Netflix Movies and TV Shows Clustering

  • Tech Stack: Python,Machine Learning.
  • Github URL: Project Link

🎬 Netflix Movies and TV Shows Clustering: Analyzing Netflix's content library to explore content distribution, trends, and similarities across genres and countries by performing clustering on movies and TV shows available on the platform.

Overview:

  • Analysis of Netflix's content library with a focus on clustering movies and TV shows.
  • Objective to explore content distribution, trends, and similarities across genres and countries.

Objectives:

  • Conduct Exploratory Data Analysis (EDA).
  • Understand the type of content available in different countries.
  • Check if Netflix is increasingly focusing on TV shows rather than movies in recent years.
  • Cluster similar content by matching text-based features (like descriptions).

Methods Used:

  • Descriptive Statistics: Summarizing and describing the data.
  • Data Visualization: Visualizing trends and insights from the dataset.
  • Machine Learning: K-means clustering to group similar content based on text-based features.

Libraries Utilized:

  • NumPy and Pandas: For dataset cleaning and analysis.
  • Matplotlib, Plotly, and Seaborn: For data visualization.
  • SkLearn and nltk: For machine learning and clustering.

Dataset Used:

  • TV shows and movies available on Netflix as of 2019, collected from Flixable, a third-party Netflix search engine.
  • The dataset contains the following attributes:
    • show_id: Unique ID for every Movie/TV Show
    • type: Identifier - Movie or TV Show
    • title: Title of the Movie/TV Show
    • director: Director of the Movie
    • cast: Actors involved in the Movie/Show
    • country: Country where the Movie/Show was produced
    • date_added: Date the Movie/Show was added on Netflix
    • release_year: Actual release year of the Movie/Show
    • rating: TV rating of the Movie/Show
    • duration: Total duration (in minutes or number of seasons)
    • listed_in: Genre
    • description: Summary description of the Movie/Show

Project Workflow:

  • Data Preprocessing: Load the dataset, inspect the data, handle missing values, and perform feature engineering.
  • Exploratory Data Analysis (EDA): Visualize trends, content type distribution, and country-specific content.
  • Text Data Preprocessing: Clean text fields, apply TF-IDF Vectorizer to convert text into numerical form for clustering.
  • Clustering Using K-Means: Perform K-means clustering to create 10 distinct clusters based on text similarity.
  • Recommender System: Implement a movie/TV show recommender system based on clustering results.

Outcome:

  • Insight into prevalent content types (movies vs.
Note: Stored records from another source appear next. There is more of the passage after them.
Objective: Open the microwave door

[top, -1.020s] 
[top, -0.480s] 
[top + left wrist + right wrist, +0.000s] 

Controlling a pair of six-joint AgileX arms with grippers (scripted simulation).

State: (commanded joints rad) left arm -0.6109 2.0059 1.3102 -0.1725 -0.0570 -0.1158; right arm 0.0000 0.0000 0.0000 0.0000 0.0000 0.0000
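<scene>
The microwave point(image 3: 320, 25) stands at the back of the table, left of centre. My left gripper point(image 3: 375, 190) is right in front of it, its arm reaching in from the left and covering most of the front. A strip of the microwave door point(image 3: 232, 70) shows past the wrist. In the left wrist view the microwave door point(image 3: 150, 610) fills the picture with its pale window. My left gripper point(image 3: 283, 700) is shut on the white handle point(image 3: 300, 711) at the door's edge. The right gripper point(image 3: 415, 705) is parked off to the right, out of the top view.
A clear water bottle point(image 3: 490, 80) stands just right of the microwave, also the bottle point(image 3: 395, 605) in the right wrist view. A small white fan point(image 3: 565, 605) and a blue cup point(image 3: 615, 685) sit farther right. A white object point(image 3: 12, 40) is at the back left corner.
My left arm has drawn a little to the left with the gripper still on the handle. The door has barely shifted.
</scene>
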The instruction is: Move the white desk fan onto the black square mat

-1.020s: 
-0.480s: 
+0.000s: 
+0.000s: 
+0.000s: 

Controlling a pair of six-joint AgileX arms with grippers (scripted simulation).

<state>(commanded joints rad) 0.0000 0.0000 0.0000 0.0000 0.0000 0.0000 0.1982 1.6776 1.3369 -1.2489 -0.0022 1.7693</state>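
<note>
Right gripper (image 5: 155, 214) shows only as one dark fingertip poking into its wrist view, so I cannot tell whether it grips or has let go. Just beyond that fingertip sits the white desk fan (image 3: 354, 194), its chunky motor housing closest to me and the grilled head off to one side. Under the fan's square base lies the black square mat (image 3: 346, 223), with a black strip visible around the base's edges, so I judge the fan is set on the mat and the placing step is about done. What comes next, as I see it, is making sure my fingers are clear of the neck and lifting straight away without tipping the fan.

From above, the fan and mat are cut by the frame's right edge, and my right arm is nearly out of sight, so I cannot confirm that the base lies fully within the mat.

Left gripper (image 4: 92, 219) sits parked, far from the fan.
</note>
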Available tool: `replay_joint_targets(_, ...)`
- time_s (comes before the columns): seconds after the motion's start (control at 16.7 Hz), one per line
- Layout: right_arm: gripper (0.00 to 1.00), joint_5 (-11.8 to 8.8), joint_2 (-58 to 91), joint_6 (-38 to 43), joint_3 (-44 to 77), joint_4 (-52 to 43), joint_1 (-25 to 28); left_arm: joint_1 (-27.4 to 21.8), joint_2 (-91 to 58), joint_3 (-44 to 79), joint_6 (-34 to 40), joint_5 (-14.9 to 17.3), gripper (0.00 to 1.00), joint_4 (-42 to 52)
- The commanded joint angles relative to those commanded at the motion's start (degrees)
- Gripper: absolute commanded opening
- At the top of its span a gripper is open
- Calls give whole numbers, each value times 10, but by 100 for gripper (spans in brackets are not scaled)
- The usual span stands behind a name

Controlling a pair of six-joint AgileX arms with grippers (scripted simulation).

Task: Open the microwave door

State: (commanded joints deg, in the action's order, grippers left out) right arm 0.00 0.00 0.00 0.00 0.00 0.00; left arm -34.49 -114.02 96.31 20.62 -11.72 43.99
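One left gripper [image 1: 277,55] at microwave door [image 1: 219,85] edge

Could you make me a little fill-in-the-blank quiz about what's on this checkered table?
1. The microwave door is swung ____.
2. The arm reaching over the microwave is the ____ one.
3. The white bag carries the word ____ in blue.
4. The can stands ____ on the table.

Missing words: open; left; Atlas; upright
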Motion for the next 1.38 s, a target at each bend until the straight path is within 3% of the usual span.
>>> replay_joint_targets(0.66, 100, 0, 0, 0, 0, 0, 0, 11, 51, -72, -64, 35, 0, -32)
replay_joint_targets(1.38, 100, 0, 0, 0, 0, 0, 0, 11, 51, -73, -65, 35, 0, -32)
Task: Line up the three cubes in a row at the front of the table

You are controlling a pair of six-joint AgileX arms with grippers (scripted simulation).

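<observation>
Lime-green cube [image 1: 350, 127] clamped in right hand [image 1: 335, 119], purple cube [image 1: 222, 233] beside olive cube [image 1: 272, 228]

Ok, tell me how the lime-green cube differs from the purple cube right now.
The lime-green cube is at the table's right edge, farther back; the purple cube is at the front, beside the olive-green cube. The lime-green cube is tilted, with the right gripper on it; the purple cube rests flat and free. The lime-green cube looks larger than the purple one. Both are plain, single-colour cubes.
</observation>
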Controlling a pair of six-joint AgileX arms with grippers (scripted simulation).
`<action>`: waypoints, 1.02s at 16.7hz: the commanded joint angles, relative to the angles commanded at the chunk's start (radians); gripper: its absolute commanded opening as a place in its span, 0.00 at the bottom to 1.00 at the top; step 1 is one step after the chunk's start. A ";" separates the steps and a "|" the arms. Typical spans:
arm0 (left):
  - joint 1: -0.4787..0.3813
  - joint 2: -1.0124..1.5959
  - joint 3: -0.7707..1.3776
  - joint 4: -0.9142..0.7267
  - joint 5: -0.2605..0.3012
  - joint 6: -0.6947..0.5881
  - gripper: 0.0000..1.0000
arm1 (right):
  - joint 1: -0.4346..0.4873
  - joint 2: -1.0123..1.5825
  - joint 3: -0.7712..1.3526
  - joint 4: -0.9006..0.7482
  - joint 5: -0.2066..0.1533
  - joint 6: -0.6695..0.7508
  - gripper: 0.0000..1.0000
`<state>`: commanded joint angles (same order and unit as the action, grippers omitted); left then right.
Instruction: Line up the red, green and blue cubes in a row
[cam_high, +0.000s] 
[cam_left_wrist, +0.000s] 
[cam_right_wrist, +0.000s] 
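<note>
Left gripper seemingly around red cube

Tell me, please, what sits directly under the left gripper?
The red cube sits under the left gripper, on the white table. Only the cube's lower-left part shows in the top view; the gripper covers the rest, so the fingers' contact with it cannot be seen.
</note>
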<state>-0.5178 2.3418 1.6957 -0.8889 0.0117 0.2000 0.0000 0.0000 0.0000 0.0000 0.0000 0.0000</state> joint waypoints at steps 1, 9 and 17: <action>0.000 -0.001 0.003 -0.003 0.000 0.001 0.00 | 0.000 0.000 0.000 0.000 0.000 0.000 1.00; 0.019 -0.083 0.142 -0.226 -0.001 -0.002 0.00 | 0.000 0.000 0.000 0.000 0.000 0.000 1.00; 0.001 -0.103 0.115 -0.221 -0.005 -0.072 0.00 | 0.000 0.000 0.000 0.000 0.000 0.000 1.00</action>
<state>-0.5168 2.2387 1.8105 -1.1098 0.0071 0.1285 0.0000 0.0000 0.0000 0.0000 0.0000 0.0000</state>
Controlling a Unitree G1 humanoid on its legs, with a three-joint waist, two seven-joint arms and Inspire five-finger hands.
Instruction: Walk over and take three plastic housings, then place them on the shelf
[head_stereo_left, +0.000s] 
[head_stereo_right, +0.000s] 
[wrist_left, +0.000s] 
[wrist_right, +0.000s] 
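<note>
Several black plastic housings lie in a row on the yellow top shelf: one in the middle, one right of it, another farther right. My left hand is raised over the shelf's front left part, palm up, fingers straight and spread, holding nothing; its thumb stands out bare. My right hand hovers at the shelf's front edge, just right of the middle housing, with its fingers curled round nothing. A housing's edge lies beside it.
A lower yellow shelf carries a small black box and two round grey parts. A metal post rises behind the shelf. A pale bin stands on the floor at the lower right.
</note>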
TV shows) and country-specific trends.
  • Analysis of Netflix's focus shift towards TV shows over time.
  • Clustering of similar movies and TV shows based on text data.
  • A simple recommender system to suggest similar content to users based on their preferences.

Tools & Technologies:

  • Python: For data analysis and machine learning.
  • Libraries: Pandas, NumPy, Sklearn, nltk, Matplotlib, Seaborn, Plotly.
  • K-Means Clustering: To group content based on textual features.